For the entries below, the result should be an exact transcription of the lines from the one with "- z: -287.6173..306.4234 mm" up to and including the one with "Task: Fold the", and only those.
%%
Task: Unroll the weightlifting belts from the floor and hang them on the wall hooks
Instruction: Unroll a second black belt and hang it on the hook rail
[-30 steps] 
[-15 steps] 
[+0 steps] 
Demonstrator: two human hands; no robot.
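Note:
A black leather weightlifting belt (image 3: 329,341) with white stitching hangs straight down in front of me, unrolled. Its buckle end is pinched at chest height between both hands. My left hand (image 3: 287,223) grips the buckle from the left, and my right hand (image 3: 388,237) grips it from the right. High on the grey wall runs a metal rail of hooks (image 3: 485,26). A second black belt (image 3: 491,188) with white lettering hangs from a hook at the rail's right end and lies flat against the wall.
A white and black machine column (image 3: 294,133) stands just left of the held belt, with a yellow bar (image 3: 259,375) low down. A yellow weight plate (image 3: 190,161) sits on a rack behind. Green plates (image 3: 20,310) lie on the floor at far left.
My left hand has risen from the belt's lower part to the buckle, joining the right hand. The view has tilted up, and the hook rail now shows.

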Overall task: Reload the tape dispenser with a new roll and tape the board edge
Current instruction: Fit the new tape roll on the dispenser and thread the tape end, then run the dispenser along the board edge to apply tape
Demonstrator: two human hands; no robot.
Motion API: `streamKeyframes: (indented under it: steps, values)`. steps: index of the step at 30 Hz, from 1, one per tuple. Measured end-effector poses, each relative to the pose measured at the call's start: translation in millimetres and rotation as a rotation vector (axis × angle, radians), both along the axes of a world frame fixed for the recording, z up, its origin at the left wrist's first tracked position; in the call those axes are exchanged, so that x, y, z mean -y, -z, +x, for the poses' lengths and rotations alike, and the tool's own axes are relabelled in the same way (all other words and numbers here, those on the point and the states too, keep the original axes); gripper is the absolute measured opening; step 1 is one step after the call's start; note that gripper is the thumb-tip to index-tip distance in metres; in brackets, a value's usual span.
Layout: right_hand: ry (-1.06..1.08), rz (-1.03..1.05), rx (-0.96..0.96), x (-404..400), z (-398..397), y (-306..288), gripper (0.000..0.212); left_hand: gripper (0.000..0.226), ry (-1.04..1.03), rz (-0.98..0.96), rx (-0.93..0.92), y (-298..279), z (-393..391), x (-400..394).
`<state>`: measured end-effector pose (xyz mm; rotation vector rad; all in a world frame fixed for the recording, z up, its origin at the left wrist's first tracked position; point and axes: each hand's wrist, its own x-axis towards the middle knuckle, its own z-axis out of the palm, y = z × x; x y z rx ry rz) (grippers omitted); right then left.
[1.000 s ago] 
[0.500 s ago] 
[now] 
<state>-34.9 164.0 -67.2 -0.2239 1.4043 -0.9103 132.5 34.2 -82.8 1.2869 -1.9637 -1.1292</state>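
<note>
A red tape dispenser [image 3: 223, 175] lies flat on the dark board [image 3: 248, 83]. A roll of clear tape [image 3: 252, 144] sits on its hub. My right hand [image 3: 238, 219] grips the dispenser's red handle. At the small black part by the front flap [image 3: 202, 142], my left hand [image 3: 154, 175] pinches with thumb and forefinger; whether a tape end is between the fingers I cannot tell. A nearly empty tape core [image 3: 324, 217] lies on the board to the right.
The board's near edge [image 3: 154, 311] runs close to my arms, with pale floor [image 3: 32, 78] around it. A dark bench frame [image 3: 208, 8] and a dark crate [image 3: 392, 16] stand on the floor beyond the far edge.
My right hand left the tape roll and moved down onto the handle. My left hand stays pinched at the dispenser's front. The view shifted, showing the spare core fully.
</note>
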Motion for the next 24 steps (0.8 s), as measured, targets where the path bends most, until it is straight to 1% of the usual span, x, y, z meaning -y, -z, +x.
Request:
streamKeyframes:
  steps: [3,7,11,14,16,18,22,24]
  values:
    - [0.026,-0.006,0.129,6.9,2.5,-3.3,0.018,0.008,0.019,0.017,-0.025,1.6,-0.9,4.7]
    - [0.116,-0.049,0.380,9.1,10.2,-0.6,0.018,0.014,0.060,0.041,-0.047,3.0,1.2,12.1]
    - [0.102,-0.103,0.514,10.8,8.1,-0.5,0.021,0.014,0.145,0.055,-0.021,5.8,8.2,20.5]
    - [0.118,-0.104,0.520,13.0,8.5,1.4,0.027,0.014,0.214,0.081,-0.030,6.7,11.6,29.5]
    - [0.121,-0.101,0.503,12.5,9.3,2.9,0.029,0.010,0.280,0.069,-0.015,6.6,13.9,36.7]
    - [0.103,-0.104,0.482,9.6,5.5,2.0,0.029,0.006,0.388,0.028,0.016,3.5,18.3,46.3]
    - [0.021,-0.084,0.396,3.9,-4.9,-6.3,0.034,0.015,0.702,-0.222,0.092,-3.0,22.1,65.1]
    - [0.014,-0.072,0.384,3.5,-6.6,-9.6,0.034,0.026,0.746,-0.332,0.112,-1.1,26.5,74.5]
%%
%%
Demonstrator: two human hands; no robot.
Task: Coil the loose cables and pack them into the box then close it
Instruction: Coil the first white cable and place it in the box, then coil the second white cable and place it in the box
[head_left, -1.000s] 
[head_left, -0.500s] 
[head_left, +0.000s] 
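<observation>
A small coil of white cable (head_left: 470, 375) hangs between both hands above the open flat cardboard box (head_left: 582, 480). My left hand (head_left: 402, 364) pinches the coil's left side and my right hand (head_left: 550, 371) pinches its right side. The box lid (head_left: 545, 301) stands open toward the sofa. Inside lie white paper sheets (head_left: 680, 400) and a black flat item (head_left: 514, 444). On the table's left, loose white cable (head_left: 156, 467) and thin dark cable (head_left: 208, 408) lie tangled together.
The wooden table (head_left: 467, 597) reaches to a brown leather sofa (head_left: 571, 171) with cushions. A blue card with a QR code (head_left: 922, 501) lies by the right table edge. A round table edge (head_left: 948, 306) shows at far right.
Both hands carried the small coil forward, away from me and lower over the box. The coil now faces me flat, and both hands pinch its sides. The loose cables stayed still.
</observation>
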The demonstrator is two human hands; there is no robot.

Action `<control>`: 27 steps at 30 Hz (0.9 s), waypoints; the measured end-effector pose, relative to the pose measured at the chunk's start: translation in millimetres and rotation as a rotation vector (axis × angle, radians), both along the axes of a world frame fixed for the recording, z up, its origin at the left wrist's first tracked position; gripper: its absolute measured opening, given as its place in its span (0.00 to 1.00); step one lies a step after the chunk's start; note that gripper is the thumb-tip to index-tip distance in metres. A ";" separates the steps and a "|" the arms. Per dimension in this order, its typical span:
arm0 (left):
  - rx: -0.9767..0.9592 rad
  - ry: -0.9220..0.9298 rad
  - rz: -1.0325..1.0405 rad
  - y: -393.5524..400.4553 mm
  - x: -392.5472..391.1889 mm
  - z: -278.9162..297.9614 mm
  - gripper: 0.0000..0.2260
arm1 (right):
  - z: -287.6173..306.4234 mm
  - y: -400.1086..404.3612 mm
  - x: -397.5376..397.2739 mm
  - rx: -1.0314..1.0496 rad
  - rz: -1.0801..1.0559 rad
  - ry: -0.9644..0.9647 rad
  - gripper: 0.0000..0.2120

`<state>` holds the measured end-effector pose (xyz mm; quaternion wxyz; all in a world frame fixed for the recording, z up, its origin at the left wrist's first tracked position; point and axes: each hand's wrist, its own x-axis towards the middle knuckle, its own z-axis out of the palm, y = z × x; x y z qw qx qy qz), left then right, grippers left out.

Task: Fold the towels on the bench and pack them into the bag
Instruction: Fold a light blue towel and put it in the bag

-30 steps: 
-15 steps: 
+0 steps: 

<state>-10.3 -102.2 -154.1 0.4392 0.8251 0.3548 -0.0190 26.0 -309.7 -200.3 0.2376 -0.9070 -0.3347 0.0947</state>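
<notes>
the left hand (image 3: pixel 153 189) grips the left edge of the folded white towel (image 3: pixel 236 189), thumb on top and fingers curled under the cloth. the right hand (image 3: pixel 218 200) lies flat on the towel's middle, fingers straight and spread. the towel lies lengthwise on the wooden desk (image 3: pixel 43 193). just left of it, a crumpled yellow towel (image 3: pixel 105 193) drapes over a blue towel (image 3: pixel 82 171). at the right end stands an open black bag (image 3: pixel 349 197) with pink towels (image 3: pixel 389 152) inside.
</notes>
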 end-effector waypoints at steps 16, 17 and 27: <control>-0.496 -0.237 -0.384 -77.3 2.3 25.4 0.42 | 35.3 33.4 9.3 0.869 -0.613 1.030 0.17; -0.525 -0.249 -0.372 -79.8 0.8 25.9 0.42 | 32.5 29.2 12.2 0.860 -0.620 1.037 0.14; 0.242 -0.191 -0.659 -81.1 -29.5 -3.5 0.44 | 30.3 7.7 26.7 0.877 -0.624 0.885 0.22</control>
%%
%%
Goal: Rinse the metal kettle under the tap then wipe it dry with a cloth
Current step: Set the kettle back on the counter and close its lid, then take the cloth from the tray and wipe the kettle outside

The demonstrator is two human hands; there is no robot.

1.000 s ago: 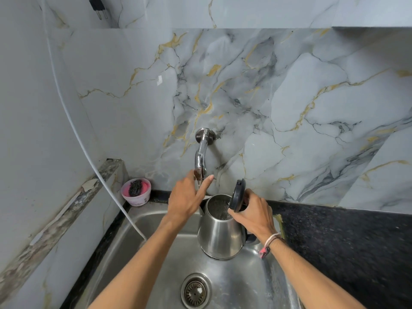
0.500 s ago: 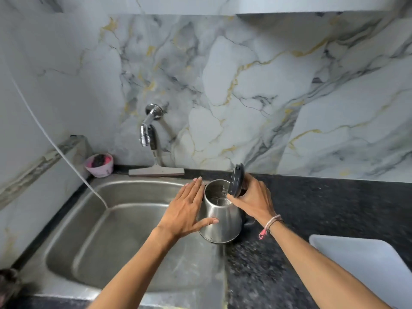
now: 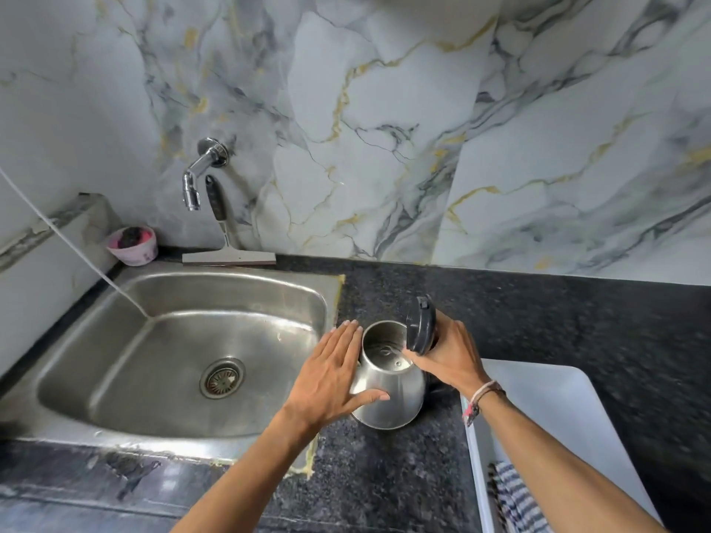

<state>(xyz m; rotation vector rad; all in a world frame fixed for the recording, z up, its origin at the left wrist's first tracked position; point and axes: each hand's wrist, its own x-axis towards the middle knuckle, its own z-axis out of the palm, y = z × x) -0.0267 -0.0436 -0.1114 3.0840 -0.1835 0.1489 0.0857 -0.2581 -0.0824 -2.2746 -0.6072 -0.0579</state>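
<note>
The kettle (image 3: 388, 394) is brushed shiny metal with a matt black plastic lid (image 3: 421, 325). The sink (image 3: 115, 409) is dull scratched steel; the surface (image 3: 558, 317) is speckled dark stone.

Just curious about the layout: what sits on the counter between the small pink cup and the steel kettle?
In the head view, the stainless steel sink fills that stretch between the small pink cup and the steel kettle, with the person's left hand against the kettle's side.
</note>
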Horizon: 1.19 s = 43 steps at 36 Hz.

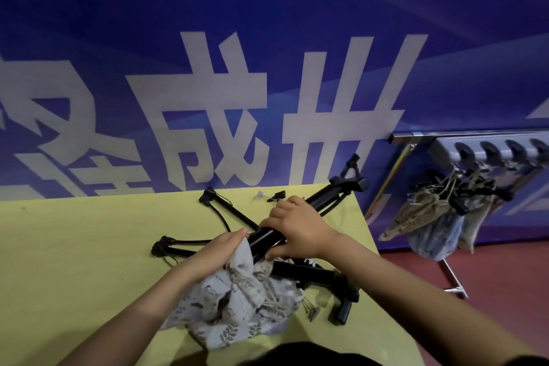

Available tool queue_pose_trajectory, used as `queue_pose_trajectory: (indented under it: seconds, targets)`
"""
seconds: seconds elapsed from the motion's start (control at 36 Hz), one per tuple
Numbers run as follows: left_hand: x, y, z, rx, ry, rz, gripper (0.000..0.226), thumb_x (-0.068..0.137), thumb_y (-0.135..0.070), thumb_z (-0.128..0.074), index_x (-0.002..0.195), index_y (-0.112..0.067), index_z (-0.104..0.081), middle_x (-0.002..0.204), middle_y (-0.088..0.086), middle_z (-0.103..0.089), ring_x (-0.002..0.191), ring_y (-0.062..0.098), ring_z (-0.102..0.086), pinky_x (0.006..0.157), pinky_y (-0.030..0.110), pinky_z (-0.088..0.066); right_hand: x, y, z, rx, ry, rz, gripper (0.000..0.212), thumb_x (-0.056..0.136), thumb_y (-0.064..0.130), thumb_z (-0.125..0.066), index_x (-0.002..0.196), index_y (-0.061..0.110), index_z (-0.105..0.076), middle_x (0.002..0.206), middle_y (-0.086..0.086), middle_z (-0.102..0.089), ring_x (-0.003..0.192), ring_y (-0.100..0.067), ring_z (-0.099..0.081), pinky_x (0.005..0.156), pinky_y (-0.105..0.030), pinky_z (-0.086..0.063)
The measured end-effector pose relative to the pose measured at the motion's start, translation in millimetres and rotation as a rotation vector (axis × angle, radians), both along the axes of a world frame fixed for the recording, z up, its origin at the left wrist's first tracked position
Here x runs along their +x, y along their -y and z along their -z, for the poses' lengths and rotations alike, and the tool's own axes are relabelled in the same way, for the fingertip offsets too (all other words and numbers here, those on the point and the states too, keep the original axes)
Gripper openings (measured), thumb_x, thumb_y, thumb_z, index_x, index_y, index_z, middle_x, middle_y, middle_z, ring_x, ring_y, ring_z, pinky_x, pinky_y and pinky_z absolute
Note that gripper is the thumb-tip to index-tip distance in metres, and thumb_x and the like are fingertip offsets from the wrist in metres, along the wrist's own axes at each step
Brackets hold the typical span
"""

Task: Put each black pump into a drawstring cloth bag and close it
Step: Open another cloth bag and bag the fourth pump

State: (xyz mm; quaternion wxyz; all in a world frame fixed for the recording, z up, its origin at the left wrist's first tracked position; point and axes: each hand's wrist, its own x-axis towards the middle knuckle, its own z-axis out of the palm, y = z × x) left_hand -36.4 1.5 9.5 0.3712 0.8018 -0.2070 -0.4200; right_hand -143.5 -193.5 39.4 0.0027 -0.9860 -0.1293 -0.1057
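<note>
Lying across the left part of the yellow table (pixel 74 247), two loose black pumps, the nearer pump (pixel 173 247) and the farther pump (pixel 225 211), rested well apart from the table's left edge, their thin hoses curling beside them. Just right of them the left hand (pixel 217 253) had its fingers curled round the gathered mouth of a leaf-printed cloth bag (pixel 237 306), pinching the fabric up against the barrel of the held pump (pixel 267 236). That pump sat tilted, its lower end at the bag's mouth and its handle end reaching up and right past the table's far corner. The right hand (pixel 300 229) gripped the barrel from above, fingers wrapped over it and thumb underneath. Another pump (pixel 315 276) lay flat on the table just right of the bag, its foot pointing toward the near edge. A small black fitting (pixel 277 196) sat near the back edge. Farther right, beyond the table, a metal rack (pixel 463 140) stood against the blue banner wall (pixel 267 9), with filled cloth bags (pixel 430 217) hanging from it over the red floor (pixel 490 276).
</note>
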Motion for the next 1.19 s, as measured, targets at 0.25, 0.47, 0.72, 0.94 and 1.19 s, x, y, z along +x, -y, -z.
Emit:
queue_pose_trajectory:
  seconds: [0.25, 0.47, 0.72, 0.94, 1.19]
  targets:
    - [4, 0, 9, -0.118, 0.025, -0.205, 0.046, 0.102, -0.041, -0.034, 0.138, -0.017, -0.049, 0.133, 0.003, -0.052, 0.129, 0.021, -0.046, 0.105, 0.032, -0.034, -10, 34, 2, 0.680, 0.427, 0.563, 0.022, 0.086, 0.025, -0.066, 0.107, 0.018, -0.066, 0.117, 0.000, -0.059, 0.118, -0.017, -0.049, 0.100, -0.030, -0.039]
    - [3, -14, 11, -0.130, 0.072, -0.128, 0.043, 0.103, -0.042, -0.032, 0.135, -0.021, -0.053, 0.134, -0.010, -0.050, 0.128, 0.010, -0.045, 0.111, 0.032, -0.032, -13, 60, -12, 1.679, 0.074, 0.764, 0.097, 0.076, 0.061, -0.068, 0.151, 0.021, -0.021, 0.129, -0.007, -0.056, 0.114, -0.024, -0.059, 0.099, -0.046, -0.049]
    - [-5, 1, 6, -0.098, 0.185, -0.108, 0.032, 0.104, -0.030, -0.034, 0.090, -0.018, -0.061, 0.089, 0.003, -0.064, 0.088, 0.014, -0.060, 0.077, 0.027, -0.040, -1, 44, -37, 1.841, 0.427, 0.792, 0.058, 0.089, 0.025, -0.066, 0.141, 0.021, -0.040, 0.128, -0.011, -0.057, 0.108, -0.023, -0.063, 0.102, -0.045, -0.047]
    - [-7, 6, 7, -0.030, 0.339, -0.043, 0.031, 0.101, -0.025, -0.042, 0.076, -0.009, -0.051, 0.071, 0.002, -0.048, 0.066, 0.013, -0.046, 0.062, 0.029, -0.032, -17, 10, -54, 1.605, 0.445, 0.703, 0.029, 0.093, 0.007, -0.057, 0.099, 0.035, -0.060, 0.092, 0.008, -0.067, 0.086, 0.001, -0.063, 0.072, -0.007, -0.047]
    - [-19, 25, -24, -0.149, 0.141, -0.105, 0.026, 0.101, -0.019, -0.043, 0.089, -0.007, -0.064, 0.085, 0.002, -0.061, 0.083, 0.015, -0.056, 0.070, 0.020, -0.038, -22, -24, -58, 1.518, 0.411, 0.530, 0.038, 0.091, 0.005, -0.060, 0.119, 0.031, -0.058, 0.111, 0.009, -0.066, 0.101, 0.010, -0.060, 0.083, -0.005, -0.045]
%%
» **OUTPUT**:
  - z: -287.6173..306.4234 mm
  - y: -400.1086..404.3612 mm
  - x: -397.5376..397.2739 mm
  - rx: -1.0314..1.0496 rad
  - rz: -1.0801..1.0559 rad
  - ry: -0.9644..0.9647 rad
  - gripper: 0.0000..0.2120

`<state>` holds the measured end-effector pose (xyz mm; quaternion wxyz; all in a world frame fixed for the recording, z up, its origin at the left wrist's first tracked position; point and axes: each hand's wrist, its own x-axis towards the middle knuckle, its own z-axis out of the palm, y = z × x; x y z qw qx qy qz), left then right, grippers left out.

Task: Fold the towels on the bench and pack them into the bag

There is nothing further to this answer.